Foot-stomping good time: Larry Hosford and his Honky Tonk crew get Aptos' Britannia Arms jumping every Thursday with Country & Western night.
By Darya Gilani
Folk you! : Mason Jennings played Friday, June 8, to an all-ages show. Usually, to the mature concertgoer, this means 16-year-olds cramming up bathroom lines and sneaking shooters into the show. Without fail, there is always an altercation, but this time, drama was spotted in the 21-and-up balcony. A disagreement over the proper etiquette for holding a table for lagging friends almost led to an evening of angry glares and shoving. Fortunately, the resolution came via a round of beers for both parties, just in time for "Be Here Now" from Jennings' new album.
Between inserts from his new album, Boneclouds, which was released by Isaac Brock's label Glacial Palace, the audience had chances to sing along to his more beloved, midtempo hits. During "Bullet," the crowd bobbed, identifying with Mason's story about confronting a girlfriend with suspicions of low-fidelity. Acoustic ballads like Big Sur had the audience cheering when Jennings sang "Forty miles south of Monterey in the San Lucia hills/ The sunshine shone me to sleep, and I dreamt I was alive."
It was at those times when the beer- and pot-laden walls of the Catalyst beamed with a powerful, expressive and content light.
Pardon Me?: Country? Honky tonk? Oh no! Enter nightmares of Wrangler Jeans and the San Benito County Fair, sick from the Gravi-tron, corn dogs and drags of cigarettes your adolescent friends convinced you to smoke.
But wait, don't jump to conclusions. Turn on the radio and see if you can find the line that defines country and pop/rock. Blame the beginning of the blur on rogues like Elvis Presley and Kid Rock, the further intermixing of country into our culture in movies like Walk the Line, and more recently, artists like Carrie Underwood and Daughtry.
This past Thursday found Mūz in Aptos. Hidden from the freeway by a thin row of stubborn trees, and tucked behind the old trestle, The Brit Arms has been a trusted local favorite for almost 12 years now. On these nights, passers-by like myself are lured in by the breezy sounds of a slide guitar and the storytelling rhythms booming from Larry Hosford's Honky Tonk crew.
Flashes of Shawshank Redemption scenes fly past, prompted by the stomping and clapping of Aptosians on a summer night. Red is in his cell, harmonica in hand, and Heywood is listening to Hank Williams in the library. The harmonica of that summer night evokes the same honest and humble yearn for the good ol' days--when love and whiskey flowed freely, and men got right down on their knees to cry with the Lovesick Blues.

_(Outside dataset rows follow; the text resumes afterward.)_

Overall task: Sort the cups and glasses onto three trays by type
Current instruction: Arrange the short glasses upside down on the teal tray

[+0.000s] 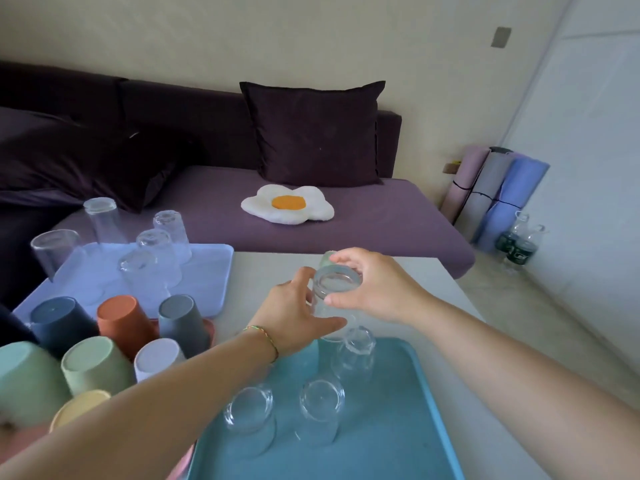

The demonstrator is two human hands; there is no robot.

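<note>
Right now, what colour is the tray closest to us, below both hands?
Teal blue. The tray shows clearly in the head view, the only view.

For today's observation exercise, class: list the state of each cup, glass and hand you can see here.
held glass: inverted, gripped by both hands.
left hand: grips held glass.
right hand: grips held glass.
teal tray glasses: three, inverted.
lavender tray glasses: inverted.
coloured cups: inverted.

**Cups and glasses upside down across three trays**

One clear glass [334, 285], base up, is at mid-frame by the teal tray's [433, 410] far edge. Three short glasses [322, 410] stand inverted on that tray. At left, the lavender tray [207, 271] bears inverted tall glasses [156, 251]. At lower left, coloured plastic cups [121, 317] crowd the pink tray [209, 328].
</note>
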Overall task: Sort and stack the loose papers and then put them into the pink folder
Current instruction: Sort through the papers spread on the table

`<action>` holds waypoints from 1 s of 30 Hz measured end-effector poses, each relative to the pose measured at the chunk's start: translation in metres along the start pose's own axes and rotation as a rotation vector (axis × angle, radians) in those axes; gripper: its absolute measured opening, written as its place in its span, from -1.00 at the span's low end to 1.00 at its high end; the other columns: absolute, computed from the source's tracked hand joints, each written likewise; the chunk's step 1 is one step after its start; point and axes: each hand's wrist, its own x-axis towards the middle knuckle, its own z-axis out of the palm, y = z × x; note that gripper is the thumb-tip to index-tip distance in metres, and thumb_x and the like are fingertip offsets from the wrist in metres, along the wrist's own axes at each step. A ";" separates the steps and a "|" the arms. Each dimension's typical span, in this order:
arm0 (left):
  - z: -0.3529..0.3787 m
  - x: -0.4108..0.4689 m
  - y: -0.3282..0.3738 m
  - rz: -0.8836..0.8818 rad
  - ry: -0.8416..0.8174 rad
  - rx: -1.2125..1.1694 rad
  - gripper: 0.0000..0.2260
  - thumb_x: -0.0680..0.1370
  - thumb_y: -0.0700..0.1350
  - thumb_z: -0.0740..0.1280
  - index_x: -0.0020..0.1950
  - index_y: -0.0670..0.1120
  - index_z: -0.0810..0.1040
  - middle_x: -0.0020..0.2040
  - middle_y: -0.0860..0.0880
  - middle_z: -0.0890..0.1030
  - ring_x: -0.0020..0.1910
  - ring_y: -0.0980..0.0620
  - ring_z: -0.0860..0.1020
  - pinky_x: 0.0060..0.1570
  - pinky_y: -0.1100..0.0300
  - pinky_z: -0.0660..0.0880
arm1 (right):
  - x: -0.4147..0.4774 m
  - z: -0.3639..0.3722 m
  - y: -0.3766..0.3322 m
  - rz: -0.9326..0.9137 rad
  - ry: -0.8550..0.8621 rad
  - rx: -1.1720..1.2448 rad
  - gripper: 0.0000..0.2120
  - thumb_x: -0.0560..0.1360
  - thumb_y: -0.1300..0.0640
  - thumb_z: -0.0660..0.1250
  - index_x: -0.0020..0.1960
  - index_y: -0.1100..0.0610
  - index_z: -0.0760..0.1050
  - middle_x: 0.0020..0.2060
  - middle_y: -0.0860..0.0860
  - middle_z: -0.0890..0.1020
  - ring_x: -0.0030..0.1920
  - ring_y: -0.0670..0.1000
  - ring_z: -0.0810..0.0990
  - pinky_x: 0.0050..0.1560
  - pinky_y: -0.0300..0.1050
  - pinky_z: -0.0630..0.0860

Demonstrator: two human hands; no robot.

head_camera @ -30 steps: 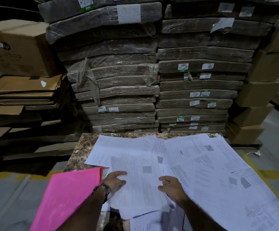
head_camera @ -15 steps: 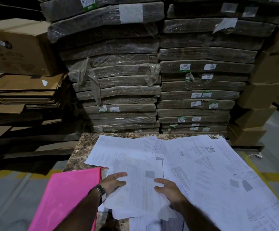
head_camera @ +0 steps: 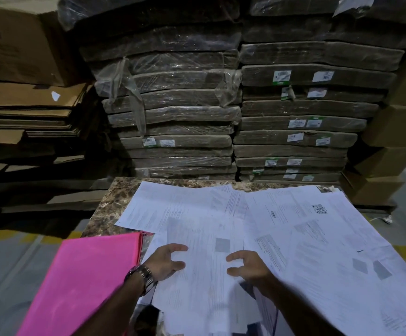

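Note:
Loose white printed papers (head_camera: 294, 226) lie spread and overlapping over a brown marble table (head_camera: 114, 204). One sheet (head_camera: 204, 270) lies on top, near me. My left hand (head_camera: 165, 261), with a wristwatch, rests on that sheet's left side with its fingers spread. On the sheet's right side my right hand (head_camera: 248, 265) touches it with loosely curved fingers. A pink folder (head_camera: 83, 282) lies closed at the table's near left corner, overhanging the edge, just left of my left wrist.
Behind the table rise two tall stacks of plastic-wrapped flat bundles (head_camera: 294, 112). Flattened cardboard (head_camera: 27, 105) is piled at the left and brown boxes (head_camera: 396, 132) at the right. Grey floor with yellow lines (head_camera: 27, 238) surrounds the table.
Both hands stay at the sides of the near sheet; their fingers have spread a little and the sheet has shifted slightly. The view has tipped down a bit.

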 end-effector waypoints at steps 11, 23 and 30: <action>0.016 0.005 0.026 0.116 0.074 0.352 -0.65 0.47 -0.23 0.40 0.22 -0.01 0.50 0.05 0.01 0.48 -0.36 0.19 0.43 -0.49 0.45 0.39 | 0.016 -0.012 -0.004 -0.007 -0.122 -0.141 -0.81 0.29 0.11 0.55 -0.12 0.08 0.66 -0.11 -0.06 0.67 -0.15 -0.14 0.62 -0.15 -0.33 0.51; 0.017 0.018 0.026 0.118 0.128 0.418 -0.70 0.40 -0.19 0.49 0.11 0.03 0.62 -0.14 -0.04 0.62 -0.28 0.14 0.54 -0.21 0.31 0.52 | 0.025 -0.015 -0.005 0.012 -0.233 -0.051 -0.92 0.40 0.39 0.46 -0.12 0.30 0.61 -0.52 0.02 0.60 -0.59 -0.12 0.49 -0.58 -0.40 0.33; 0.025 0.013 0.016 0.242 0.235 0.470 -0.74 0.40 -0.16 0.50 0.06 0.04 0.65 -0.20 0.01 0.66 -0.22 0.10 0.56 -0.06 0.31 0.54 | 0.017 -0.010 0.005 -0.099 -0.150 -0.052 -0.83 0.37 0.36 0.48 -0.05 0.31 0.65 -0.24 0.13 0.67 -0.33 -0.01 0.64 -0.37 -0.29 0.53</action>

For over two years, the six-piece band has taken turns touting each musician's respective instrument. Charlie Wallace's slide guitar punctuates and teases the bassist, while the drummer keeps steady pace with Hosford. The group sang of good times and bad, and reaped smiles from the crowd with their cut of "Love Potion Number 9." You will find no synthesizers, turntables or hype in this pub on Thursday nights. These musicians have been keeping the memory of real musicians alive with finger plucks, tambourine shakes and unassuming song.
So, the next time you recoil in terror at the thought of folk or country music, remember that Billy Ray Cyrus is no longer allowed on the airwaves, and Garth Brooks is now an alternative rocker. If that doesn't help, grab a Loretta Lynn, Merle Haggard or Chuck Berry album, and head down to the next honky-tonk show in town. Consider it an exercise in minimalism for your musical soul.